Takeda Pharmaceutical Company Limited [TSE: 4502], (“Takeda”) today announced the presentation of data suggesting early symptomatic improvement in specific symptoms with Entyvio® (vedolizumab) in patients with moderately to severely active ulcerative colitis (UC) or Crohn’s disease (CD), particularly in biologic-naïve patients for whom other therapies have not worked well enough. The two analyses from the pivotal GEMINI clinical trial program and additional data regarding the efficacy of Entyvio are being presented at the World Congress of Gastroenterology (WCOG) at ACG2017 in Orlando, Florida.1,2,3,4,5,6
In two post-hoc analyses of GEMINI data in patients with UC (poster #1273) and CD (poster #1271), symptomatic improvements were evaluated with vedolizumab at weeks 2, 4 and 6, specifically in Mayo Clinic subscores of rectal bleeding and stool frequency in UC, and patient-reported outcome subscores in CD such as abdominal pain and number of liquid or very soft stools. In patients who reported improvements, the greatest differences from placebo were observed in biologic-naïve patients versus the overall treatment group, some as early as week 2.1,2
“The resolution of patient-reported symptoms for both ulcerative colitis and Crohn’s disease examined in these analyses signifies important treatment goals for patients and key indicators for response to treatment for physicians. The results support Entyvio’s value as a therapy for ulcerative colitis and Crohn’s disease with a recognized safety profile and short-and long-term efficacy,” said Brian Feagan M.D., Director of Robarts Clinical Trials at Robarts Research Institute, Western University, London, Ontario, Canada, and lead author of both abstracts. “These post-hoc analyses from the GEMINI clinical trial program underscore the efficacy of Entyvio and its importance as an option for early symptomatic improvement in ulcerative colitis and Crohn’s disease treatment after other treatments fail, particularly in those patients who have not yet received a biologic.”
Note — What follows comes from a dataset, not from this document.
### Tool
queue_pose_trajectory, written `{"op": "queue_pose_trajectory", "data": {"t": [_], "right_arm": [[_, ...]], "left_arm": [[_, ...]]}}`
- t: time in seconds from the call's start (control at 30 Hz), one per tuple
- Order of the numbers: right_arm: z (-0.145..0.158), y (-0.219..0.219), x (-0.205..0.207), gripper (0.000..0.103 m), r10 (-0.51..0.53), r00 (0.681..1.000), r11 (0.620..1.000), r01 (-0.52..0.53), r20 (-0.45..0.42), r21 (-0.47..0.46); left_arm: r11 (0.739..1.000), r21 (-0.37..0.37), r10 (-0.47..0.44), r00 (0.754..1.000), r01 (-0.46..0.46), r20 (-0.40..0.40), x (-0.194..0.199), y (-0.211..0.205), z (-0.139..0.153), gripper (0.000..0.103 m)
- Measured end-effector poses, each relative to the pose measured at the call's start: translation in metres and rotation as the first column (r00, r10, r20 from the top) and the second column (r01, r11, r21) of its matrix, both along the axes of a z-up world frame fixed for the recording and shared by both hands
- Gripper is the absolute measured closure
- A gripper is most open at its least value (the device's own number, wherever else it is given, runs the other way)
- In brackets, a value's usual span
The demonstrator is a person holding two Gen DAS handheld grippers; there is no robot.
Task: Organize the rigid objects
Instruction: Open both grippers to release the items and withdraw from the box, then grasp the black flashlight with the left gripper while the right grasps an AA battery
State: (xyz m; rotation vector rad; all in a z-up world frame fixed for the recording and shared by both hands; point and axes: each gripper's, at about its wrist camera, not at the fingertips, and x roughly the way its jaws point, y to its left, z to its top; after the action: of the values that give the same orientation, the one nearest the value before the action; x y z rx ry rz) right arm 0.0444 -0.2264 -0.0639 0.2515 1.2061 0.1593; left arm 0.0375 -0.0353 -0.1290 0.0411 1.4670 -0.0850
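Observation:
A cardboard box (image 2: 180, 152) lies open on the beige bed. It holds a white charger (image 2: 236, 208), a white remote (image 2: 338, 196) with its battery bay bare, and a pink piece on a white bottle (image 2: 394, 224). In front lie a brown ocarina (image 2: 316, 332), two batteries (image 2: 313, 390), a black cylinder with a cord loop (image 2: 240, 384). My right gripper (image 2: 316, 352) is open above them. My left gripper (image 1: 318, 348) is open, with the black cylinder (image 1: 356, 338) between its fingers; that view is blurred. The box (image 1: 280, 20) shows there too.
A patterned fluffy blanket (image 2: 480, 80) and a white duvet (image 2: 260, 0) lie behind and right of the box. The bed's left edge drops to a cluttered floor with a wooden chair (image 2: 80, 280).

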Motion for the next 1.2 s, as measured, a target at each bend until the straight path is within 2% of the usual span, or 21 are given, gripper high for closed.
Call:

“The symptoms of inflammatory bowel disease (IBD) have a significant impact on the daily lives of millions of people around the world,” said Karen Lasch, M.D, Medical Head, GI Specialty, U.S. Medical Office, Takeda. “While patients require lifelong disease management, Takeda’s presentation of data evaluating early improvement in symptoms for those receiving Entyvio provides valuable clinical knowledge for the IBD community regarding treatment expectations. Takeda remains committed to contributing to research that helps patients and providers make informed treatment decisions and achieve treatment goals.”
Additional Takeda-sponsored posters presented at the WCOG at ACG2017 include analyses of the efficacy of Entyvio in patients with UC and CD.1,2,3,4,5,6 For a full list of poster titles and authors, visit https://eventscribe.com/2017/wcogacg2017/posteragenda.asp.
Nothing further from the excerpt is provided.